戻り値は、[OK] ボタンが押されると IDOK[CANCEL] ボタンなら IDCANCEL ですが、実際のところは、IDOK は数字 の 1、IDCANCEL は数字の 2 です。つまり、上のプログラムでは、 if( ret == 1 )... としてもまったくおんなじです。if は、「もし」 という意味です。
( IDCANCEL はコード内では使用する必要がなかったので、使用していません )

 

これら IDOKIDCANCEL が数字のかわりに使えるのは、windows.h をインクルードしたことによります。ところが、実際には、windows.h には記述(定義)されておらず、winuser.h に定義されています。windows.h をインクルードすると、内部ではさらに winuser.h がインクルードされているので、結果、「windows.h だけのインクルードで済む」ということになっています。

関数がどのような「値」を返すのかは、それぞれの 「関数の説明」が説明するべき事柄です。関数によって、エラーが起きたか起こらなかったかを返してくる場合もあれば、今回のように、「結果」 を返してくる場合もあります。MessageBox() 関数を調べれば、他にも、IDNO(==7) とか、IDYES(==6) なども定義されていることが分かります。これらは、winuser.h に定義されていますが、たいてい、「関数」が使えていれば、関係する周辺の「定数」も使えるようになっているで、ヘッダファイルのことはあまり心配しなくても大丈夫です。

 


さて、if の意味は「もし」、としか説明しないなんて、手抜きもいいところでしょうか・・・。if のことにこだわると、はじめは確かにややこしいですね。

 

if の括弧 () の中身は、0か、そうでないか(1とか、ほかの数) が重要です。

本来的に、if( 1 ) .... ; if( 0 ) .... ; のようにイメージするのがわかりやすい。if( 1 ) なら実行されます。if( 0 ) の場合実行されません。でもだったら、上の例で、if( ret == IDOK ) .... ; となっています。これはいったい何だ! と。なりますね。
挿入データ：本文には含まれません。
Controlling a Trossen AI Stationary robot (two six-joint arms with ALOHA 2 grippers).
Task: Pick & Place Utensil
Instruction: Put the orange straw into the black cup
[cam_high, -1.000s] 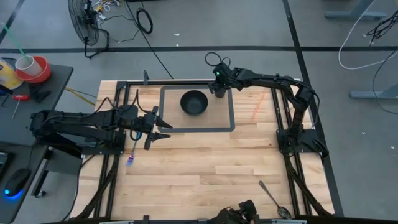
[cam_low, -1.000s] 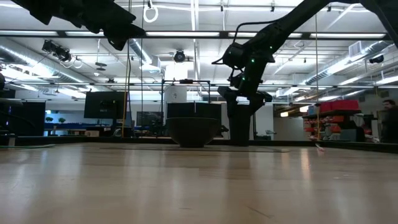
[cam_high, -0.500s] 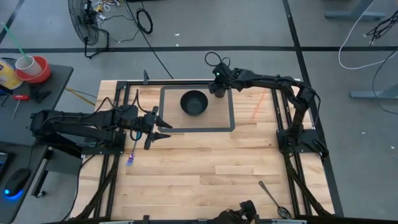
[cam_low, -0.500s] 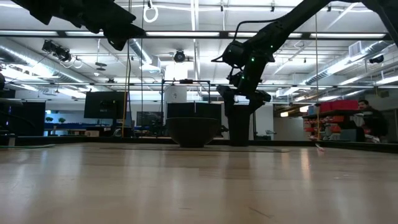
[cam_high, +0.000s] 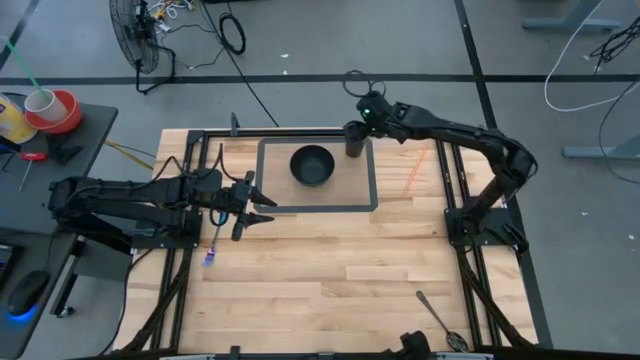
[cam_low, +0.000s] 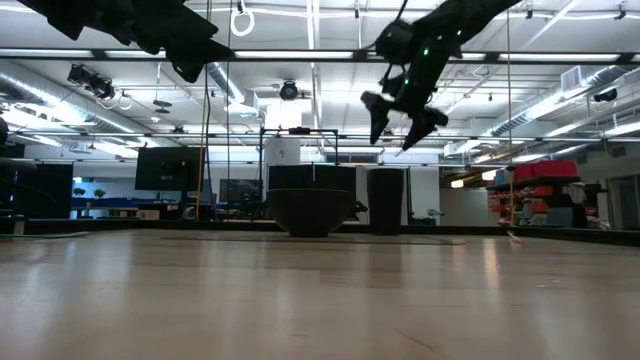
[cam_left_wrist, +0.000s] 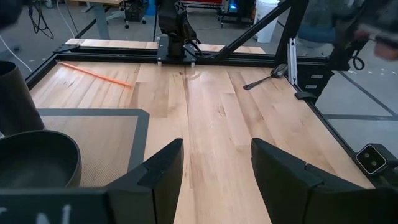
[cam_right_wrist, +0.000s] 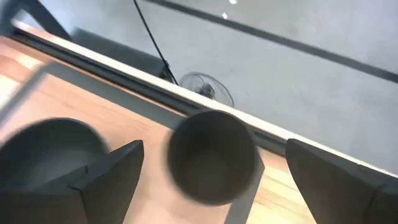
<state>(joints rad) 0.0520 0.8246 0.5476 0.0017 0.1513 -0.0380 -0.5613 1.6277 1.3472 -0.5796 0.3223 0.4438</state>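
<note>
Hovering my right gripper (cam_low: 402, 122) above the cup (cam_high: 354, 140), fingers spread and empty; utensil pickup not yet begun.

Judged step: cup stands at the mat (cam_high: 370, 190) corner beside the bowl (cam_high: 312, 165); next I must reach the spoon (cam_high: 438, 318), lying well apart at the table's (cam_high: 330, 270) near edge, and align my jaws across its handle. My left gripper (cam_high: 258, 207) waits by the mat, parted, empty. Spoon bowl is partly cut off in the high view; absent from the low view.
</note>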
説明を試みれば、「ret == IDOK」 が、成・り・立・つ・ と( ret イコール IDOK ならば、)、「ret == IDOK」 そのものそれ自体が、そっくりそのまま、以外の数 (non-zero : ノンゼロ ) となる(評価される)から、if( 1 ) と同じことになります。( if( 2 ) でも if( -1) でも同じですが。)
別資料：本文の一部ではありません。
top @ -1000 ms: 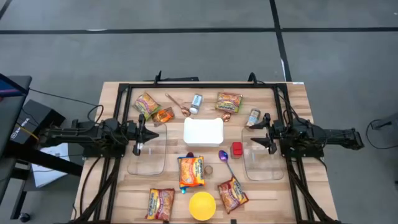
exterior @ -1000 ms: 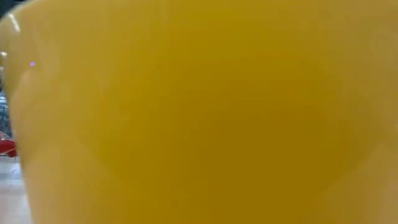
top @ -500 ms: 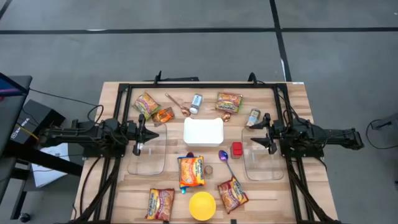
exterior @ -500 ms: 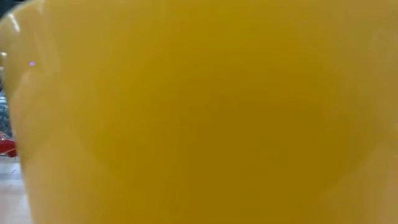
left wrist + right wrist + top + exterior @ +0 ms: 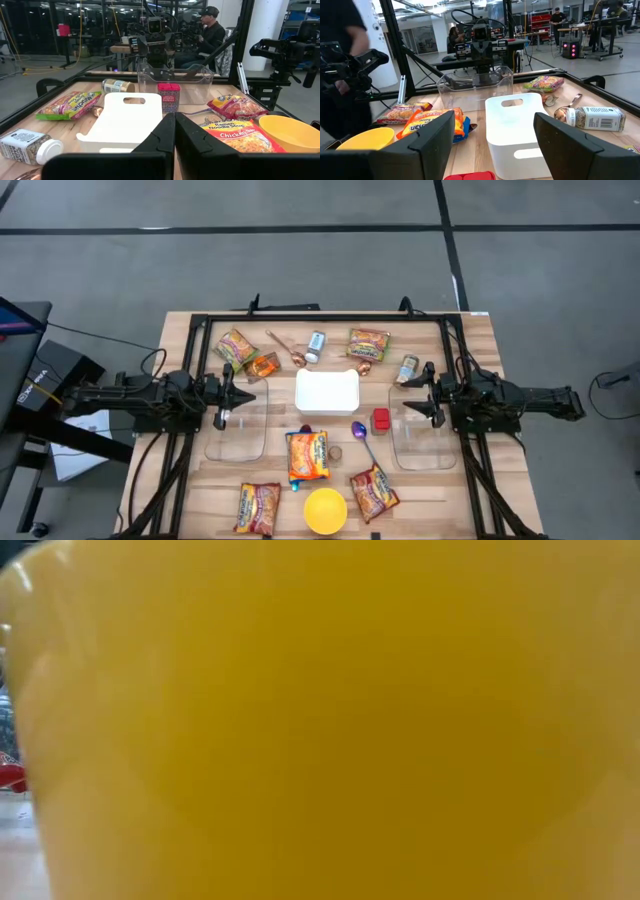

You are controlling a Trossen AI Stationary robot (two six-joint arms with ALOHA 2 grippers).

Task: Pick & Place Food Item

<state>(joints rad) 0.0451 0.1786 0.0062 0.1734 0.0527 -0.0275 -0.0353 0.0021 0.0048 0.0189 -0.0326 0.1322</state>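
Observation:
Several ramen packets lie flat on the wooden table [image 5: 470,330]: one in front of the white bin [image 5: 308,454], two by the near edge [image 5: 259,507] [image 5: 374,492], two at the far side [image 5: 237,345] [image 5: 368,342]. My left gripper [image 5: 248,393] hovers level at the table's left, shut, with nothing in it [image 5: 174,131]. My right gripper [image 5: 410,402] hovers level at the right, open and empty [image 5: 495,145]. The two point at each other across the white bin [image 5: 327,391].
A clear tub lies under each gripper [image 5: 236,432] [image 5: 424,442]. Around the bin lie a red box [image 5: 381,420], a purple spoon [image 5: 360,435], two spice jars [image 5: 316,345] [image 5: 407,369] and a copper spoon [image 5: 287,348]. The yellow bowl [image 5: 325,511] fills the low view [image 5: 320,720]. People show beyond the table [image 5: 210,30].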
逆に、成りたたない場合は、「ret == IDOK」 の部分は、 となり、if( 0 ) となるから、if の括弧の中身が 0 だと実行されないので、今回の例では、 else 以降に回される(制御が移る)のです。else がなければ、単にスキップされます。

 

今回、「ret == IDOK」 の値が、動的に変化するから if 文としての価値があるのであって、コード中で、if( 0 ) ... ; とそ・の・ま・ま・記述すれば、その部分は常に実行されないし、if( 1 ) ... ; とすれば、その部分は常に実行される、ということになります。コンパイラも、「条件が常に真」とかいって警告してくれます。そんなものはもとからして意味のない条件文になるわけです。

 

そして、if( ret == IDOK ) ... ; を日本語に訳すのであれば 「もし、ret が IDOK と同じ (==) なら」と、日本語に訳せますね。それでいいんだと思います。


 

if( !1 ) はどうなるのでしょうね?if( !0 ) は?
・・・だから。こだわると大変だと言っています。(自分に向かっていってるの?)
! 1 は 0 に等しいです。 ! 0 は、non-zero です。
「!1 == 0 は non-zero」 、「!1 != 0 は 0 」 です。